La prospettiva aerea fornisce anche intuizioni che altrimenti si perderebbero. “Da una barca, può sembrare solo una balena che fa cose da balena”, dice Zadra. “Ma dal drone puoi vedere tutti questi piccoli comportamenti che altrimenti non riconosceresti”. Questi vanno dal sollevamento di una pinna a uno scoppio di velocità ingannevole.
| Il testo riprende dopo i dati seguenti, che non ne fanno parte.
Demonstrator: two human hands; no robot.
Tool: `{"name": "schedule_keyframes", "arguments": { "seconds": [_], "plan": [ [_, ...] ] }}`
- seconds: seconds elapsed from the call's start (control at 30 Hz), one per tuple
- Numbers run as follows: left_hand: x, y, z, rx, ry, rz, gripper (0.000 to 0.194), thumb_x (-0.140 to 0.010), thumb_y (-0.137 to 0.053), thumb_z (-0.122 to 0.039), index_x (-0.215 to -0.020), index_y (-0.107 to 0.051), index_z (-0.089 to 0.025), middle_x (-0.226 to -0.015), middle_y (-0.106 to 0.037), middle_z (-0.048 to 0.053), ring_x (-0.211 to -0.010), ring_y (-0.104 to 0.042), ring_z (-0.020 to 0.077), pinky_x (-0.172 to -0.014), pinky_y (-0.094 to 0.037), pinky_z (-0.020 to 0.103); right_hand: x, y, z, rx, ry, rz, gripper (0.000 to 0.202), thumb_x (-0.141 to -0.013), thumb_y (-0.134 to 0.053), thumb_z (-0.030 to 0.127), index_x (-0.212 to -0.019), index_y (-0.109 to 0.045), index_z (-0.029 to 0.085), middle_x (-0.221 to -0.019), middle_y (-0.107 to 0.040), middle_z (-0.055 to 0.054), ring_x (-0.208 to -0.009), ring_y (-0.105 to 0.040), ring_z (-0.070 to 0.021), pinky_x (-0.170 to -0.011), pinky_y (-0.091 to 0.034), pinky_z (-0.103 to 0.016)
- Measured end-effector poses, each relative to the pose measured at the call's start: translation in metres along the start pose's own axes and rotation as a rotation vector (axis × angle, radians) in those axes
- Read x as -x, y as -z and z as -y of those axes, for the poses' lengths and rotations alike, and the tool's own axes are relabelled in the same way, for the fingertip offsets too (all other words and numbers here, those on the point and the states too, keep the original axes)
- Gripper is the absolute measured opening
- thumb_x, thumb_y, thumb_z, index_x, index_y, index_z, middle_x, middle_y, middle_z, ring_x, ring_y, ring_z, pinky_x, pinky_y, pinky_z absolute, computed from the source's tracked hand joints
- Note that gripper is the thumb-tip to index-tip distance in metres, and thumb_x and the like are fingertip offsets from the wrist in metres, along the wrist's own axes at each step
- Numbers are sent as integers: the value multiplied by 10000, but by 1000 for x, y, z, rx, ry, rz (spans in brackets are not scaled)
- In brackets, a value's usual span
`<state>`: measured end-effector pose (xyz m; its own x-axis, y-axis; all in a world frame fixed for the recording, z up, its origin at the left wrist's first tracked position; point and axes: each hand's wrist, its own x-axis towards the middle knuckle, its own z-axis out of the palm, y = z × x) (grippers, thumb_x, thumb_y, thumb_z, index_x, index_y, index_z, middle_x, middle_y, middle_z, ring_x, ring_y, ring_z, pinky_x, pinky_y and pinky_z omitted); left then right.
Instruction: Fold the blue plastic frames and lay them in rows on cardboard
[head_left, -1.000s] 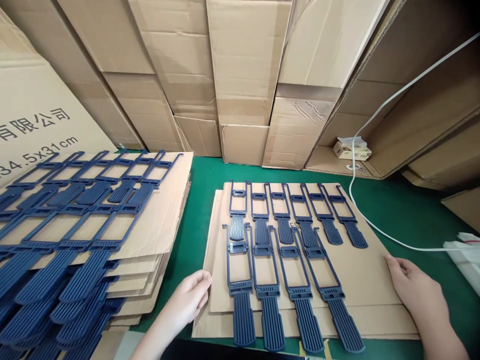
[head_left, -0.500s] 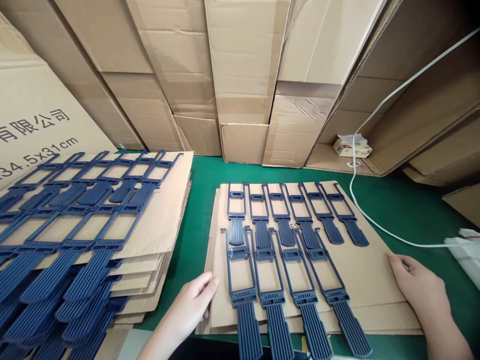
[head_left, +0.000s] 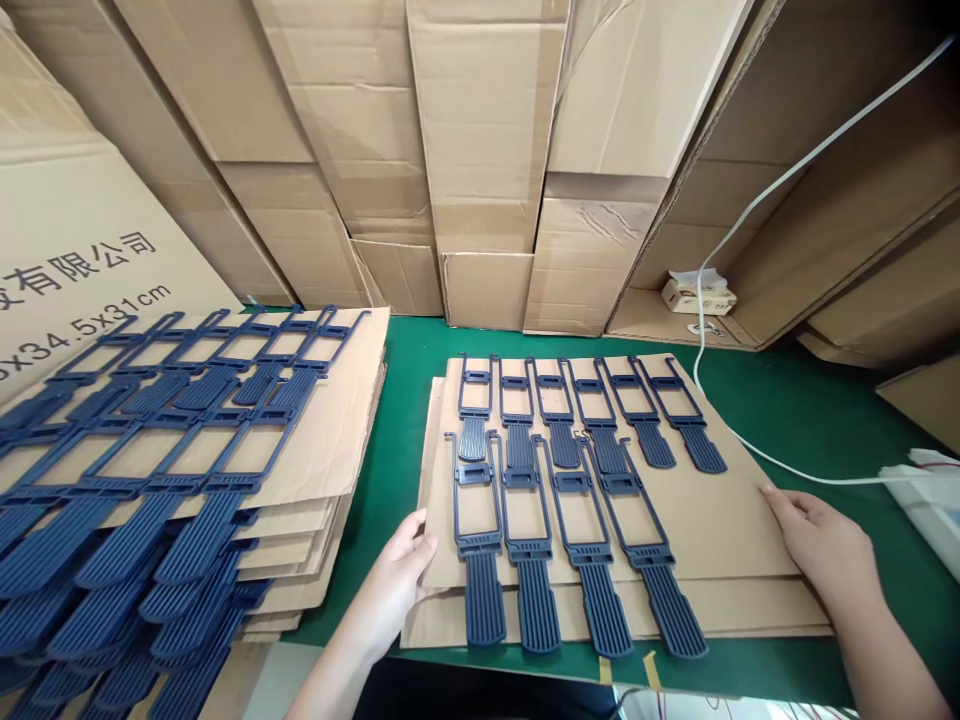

Ci sono anche benefici finanziari. Una delle barriere più significative per i ricercatori marini è il costo. Le spedizioni di tagging richiedono tipicamente decine di migliaia di dollari di finanziamento – in parte perché sono necessarie diverse barche e un grande team di esperti internazionali. Utilizzando i droni DJI, il team di Ocean Alliance ha dimostrato un modo alternativo per raccogliere dati che è drasticamente più economico e meno impegnativo.

“In generale, avere una squadra e una barca che deve arrivare a 15 piedi da una balena è altamente inefficiente”, spiega Kerr. “La maggior parte dei nostri schieramenti erano su balene a 500 metri di distanza. Le squadre su pali non ci avrebbero nemmeno provato. Per un biologo marino, guardiamo l’analisi costi/benefici: quanto ci costerà raccogliere quei dati? Usando i droni il costo per ogni tag riuscita è radicalmente più economico. È uno strumento di trasformazione”.

Questi risparmi non tengono nemmeno conto dei dati extra che un drone consente rispetto a una missione standard di etichettatura.

Rompere lo stereotipo dello scienziato

Il team di Ocean Alliance è unico. Sono costruttori, innovatori e pionieri, ma sono anche scienziati rigorosi consapevoli della responsabilità che deriva dalla ricerca di specie protette. Di conseguenza, i risultati ufficiali della spedizione di etichettatura saranno pubblicati più tardi quest’anno. Ciò che può essere condiviso fino ad allora è limitato.

Kerr spera che la nuova soluzione ispirerà e permetterà ai ricercatori marini di tutto il mondo. “Sto cercando di rompere lo stereotipo di ciò che è uno scienziato”, dice.

“Ci sono enormi sfide per l’umanità, ma non è mai stato un momento più eccitante per essere coinvolti in questo campo. Gli strumenti che DJI sta sviluppando stanno cambiando il gioco – non solo nel modo in cui raccogliamo i dati e cosa può essere raccolto, ma in termini di chi può raccogliere quei dati. Questo è solo l’inizio”. – Dr. Iain Kerr, Ocean Alliance

C’è anche la speranza che la conservazione possa diventare un settore consolidato nell’industria dei droni, e che le aziende di tutto il mondo possano costruire hardware e applicazioni incentrate sulla ricerca da affiancare alle piattaforme aziendali e agli SDK disponibili al momento. Come sottolinea Kerr, “la conservazione della fauna selvatica è un’industria multimiliardaria. La gente si preoccupa dei nostri oceani e del cambiamento climatico. Hanno solo bisogno di accedere alle informazioni”.

Con ogni nuovo studio impariamo di più sull’importanza delle balene per la cattura del carbonio e gli ecosistemi che sostengono. L’adozione dei droni da parte di Ocean Alliance significa che i ricercatori di tutto il mondo possono fare ricerche più approfondite su questi animali e contribuire a ripristinare il loro numero. Ci sarà probabilmente un’ondata di dati raccolti grazie alle ultime scoperte dell’organizzazione. Sviluppare un modo efficiente per etichettare le balene può sembrare una goccia nell’oceano, ma è un passo necessario se vogliamo salvaguardare il futuro del pianeta.

Questo elemento è stato inserito in Blog. Aggiungilo ai segnalibri.